**WORK REQUIRED:**
Every line of the listing that contains the word "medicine" is to be copied out.

+ + + + +

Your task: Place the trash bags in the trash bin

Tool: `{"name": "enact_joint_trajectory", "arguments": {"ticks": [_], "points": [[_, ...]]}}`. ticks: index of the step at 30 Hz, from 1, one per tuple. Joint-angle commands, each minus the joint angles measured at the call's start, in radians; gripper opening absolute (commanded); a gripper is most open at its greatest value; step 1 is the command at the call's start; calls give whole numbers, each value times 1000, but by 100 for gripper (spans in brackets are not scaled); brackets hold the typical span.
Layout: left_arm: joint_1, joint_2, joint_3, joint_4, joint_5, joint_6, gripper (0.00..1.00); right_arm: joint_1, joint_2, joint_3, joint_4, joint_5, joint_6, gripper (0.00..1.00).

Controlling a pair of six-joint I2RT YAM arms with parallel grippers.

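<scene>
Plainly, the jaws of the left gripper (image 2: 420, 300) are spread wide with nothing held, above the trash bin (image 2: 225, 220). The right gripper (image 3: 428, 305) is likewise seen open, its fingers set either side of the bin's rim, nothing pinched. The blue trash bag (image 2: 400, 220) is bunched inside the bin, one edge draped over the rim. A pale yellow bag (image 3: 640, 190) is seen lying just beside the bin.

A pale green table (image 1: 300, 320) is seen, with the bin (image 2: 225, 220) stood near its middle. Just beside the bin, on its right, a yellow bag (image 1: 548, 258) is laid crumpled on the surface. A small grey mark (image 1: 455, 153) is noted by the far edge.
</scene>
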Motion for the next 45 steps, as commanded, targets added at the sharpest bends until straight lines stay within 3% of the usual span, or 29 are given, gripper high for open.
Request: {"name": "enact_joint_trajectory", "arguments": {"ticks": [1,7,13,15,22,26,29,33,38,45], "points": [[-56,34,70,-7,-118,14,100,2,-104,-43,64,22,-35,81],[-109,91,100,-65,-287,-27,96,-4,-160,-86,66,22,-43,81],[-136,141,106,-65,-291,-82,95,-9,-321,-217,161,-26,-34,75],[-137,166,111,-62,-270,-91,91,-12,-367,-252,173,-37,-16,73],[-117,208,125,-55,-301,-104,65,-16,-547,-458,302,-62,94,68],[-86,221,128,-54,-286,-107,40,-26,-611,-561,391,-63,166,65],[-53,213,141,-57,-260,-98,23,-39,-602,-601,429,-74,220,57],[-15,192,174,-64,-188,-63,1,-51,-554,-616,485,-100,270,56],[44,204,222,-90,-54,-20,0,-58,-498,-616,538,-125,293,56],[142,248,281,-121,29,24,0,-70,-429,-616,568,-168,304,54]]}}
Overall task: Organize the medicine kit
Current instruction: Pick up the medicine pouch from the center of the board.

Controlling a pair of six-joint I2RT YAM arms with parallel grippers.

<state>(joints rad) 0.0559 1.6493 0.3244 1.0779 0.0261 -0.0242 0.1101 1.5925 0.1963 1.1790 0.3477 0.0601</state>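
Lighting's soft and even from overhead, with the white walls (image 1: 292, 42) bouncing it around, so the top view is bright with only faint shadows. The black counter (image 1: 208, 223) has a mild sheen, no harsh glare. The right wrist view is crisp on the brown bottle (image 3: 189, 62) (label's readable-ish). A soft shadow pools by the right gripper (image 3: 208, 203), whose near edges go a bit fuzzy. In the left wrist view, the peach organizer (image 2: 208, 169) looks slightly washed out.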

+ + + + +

**TASK RESULT:**
Overall task: Organize the medicine kit
Current instruction: Pick up the medicine pouch from the center of the board.

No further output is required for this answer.